Your task is to count the lines of the entries below that include the word "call" and to give only the resulting number.

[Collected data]
__________
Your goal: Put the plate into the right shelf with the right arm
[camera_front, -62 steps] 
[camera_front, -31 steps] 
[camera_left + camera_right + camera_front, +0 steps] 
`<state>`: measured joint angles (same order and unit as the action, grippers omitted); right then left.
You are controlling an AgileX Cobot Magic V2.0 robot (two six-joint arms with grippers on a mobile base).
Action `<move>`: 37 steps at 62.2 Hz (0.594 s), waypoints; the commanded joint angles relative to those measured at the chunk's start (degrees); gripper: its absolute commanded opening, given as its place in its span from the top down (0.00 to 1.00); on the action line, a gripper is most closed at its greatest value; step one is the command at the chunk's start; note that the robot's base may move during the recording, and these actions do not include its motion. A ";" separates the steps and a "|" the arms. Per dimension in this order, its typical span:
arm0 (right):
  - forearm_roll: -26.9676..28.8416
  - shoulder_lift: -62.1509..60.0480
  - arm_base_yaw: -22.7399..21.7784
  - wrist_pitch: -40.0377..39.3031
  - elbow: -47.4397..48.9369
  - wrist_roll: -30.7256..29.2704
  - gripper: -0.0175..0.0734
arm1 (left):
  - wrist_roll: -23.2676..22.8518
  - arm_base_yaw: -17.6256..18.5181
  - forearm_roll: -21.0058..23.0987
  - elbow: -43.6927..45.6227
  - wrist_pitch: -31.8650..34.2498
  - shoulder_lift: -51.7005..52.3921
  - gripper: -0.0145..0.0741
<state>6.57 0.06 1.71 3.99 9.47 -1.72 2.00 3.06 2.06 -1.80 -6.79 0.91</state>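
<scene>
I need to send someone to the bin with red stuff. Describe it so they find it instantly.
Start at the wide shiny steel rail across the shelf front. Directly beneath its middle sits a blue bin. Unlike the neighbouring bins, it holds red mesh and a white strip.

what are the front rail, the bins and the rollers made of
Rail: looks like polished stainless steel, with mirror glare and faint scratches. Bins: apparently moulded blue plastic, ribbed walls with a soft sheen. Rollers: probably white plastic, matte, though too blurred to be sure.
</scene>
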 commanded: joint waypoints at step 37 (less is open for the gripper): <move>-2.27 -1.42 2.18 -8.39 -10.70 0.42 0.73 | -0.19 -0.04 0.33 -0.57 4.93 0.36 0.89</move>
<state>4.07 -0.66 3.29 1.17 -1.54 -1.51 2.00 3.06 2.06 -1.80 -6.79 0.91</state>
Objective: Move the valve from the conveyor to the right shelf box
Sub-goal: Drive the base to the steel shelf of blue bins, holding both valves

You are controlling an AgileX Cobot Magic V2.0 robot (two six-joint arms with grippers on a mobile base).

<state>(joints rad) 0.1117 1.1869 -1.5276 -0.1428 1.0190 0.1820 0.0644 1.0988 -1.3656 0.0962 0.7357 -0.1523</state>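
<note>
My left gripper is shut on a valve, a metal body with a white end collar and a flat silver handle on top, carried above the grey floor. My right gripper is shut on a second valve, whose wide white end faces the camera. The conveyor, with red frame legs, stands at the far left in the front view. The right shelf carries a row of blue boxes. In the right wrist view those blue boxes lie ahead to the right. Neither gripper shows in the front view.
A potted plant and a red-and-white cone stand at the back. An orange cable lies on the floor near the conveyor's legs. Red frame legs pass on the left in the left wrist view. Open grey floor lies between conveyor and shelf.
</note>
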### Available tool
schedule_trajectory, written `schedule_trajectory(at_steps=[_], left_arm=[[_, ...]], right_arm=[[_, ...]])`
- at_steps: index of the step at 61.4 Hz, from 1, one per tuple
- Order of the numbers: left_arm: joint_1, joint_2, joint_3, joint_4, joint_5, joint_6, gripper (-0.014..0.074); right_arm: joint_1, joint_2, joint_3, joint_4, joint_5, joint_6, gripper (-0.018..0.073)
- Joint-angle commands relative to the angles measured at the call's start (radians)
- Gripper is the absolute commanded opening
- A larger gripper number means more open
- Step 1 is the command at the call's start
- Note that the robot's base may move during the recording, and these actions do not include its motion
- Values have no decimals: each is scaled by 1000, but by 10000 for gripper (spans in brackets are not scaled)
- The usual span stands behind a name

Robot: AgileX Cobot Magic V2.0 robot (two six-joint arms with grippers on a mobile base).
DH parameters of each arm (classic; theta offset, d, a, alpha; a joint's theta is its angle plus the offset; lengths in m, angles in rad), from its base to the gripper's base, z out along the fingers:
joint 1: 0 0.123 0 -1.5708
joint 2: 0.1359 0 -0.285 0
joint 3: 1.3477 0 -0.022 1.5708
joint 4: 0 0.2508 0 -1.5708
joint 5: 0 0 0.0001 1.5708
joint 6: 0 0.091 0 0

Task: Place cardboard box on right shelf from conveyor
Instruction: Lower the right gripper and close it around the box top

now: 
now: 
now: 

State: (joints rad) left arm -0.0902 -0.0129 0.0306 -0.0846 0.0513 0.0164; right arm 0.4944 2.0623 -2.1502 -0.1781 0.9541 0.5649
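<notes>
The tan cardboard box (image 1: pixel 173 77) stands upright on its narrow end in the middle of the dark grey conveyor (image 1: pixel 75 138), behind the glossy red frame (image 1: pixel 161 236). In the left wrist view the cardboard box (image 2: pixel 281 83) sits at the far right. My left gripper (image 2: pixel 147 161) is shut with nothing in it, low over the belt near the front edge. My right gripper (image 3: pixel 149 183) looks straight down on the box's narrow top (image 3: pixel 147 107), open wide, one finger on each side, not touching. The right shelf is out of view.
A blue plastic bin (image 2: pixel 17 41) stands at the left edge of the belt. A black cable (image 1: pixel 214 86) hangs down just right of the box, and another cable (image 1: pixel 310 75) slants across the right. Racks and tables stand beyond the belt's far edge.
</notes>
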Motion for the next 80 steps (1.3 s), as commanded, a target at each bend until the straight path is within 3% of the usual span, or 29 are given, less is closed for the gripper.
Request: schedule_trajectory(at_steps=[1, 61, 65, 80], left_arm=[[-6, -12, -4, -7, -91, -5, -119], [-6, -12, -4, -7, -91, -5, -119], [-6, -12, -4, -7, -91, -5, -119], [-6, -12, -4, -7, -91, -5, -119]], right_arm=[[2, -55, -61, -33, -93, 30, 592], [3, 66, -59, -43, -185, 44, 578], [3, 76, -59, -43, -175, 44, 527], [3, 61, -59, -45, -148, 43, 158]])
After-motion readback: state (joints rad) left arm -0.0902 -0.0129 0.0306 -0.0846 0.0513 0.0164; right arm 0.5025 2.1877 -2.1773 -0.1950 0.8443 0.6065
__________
EXERCISE ANSWER: 2